### EXERCISE DATA
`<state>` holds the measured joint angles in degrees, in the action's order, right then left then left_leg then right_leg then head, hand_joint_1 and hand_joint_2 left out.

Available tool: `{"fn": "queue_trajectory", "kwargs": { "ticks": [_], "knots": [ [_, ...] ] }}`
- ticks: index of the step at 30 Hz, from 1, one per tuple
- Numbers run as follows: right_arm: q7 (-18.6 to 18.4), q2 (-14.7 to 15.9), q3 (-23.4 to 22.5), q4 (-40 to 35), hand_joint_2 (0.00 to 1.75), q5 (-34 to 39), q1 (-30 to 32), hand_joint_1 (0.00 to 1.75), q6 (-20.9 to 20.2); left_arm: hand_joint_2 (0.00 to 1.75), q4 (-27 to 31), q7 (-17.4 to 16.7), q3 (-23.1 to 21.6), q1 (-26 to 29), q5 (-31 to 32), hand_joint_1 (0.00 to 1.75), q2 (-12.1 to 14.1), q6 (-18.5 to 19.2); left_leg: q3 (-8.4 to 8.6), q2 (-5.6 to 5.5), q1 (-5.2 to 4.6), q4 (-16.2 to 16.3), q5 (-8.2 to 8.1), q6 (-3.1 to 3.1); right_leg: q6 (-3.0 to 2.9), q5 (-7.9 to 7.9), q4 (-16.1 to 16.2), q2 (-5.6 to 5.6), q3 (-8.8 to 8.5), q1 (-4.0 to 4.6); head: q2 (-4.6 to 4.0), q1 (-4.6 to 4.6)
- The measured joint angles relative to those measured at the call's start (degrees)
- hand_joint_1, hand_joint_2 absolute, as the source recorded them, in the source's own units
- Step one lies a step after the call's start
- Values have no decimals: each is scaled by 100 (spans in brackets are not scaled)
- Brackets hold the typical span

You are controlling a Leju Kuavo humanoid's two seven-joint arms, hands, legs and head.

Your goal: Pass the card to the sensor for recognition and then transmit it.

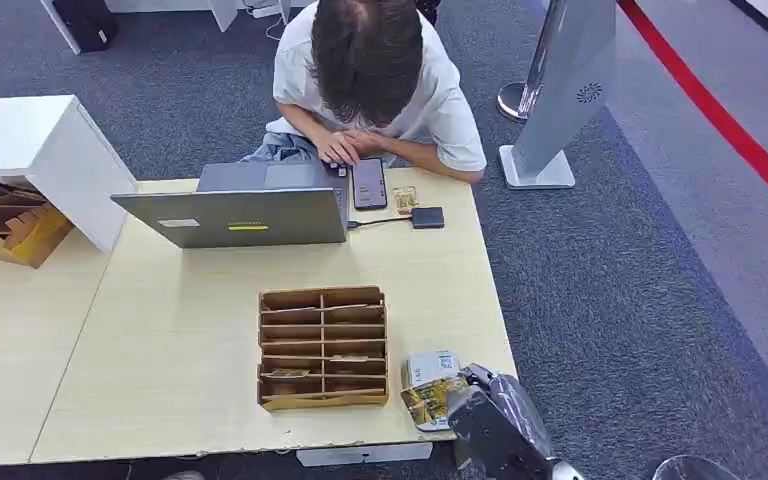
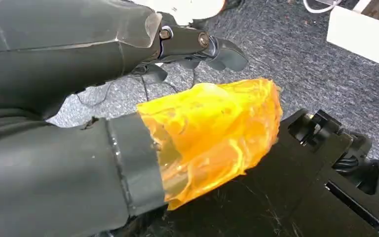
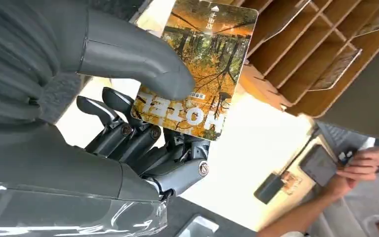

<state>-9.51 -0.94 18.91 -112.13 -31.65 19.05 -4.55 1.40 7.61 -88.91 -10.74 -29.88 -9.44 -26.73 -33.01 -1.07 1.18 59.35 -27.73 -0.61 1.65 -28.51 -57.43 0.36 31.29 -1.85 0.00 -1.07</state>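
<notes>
Heads up: your right hand (image 3: pixel 143 123) has the card (image 3: pixel 197 64) pinched between the thumb and the fingers under it, down at the near right corner of the worktop (image 1: pixel 160 380), just beside the cardboard slot rack (image 1: pixel 323 347). The thumb looks like it's sitting on just one part of the card's face, so I'd guess a quick swing could twist it or let it slide out.

The sensor, which I take to be the small black box (image 1: pixel 427 217), sits by the far edge next to the laptop (image 1: pixel 250 205), right where a person's hands (image 1: pixel 345 147) and phone (image 1: pixel 369 183) are. Reaching over there risks clipping them or the cable.

Left hand (image 2: pixel 197 47) hangs over the carpet, fingers curled; can't tell if it's clenched or loose.
</notes>
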Motion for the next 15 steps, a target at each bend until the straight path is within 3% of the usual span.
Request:
{"fn": "queue_trajectory", "kwargs": {
  "ticks": [15],
  "knots": [
    [-28,-37,-321,365,175,50,-37,175,2,0,0,11,0,-3,190,0,-24,2,0,0,0,0,0,0,0,0,0,0,0,0,0,0]
  ]
}}
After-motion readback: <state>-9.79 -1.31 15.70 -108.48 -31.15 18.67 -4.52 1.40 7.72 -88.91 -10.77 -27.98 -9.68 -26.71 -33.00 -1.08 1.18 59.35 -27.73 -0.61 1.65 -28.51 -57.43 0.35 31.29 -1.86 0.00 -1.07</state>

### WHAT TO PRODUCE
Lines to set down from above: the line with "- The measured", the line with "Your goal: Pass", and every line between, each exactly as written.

### ANSWER SPACE
- The measured joint angles relative to those measured at the call's start (degrees)
- hand_joint_1, hand_joint_2 absolute, as the source recorded them, in the source's own units
- Step one lies a step after the call's start
- Values have no decimals: each is scaled by 100 (spans in brackets are not scaled)
- Brackets hold the typical span

You are controlling a Leju Kuavo humanoid's two seven-joint arms, hands, legs and head.

Your goal: Pass the card to the sensor for recognition and then transmit it.

The answer has been given, and the exercise is complete.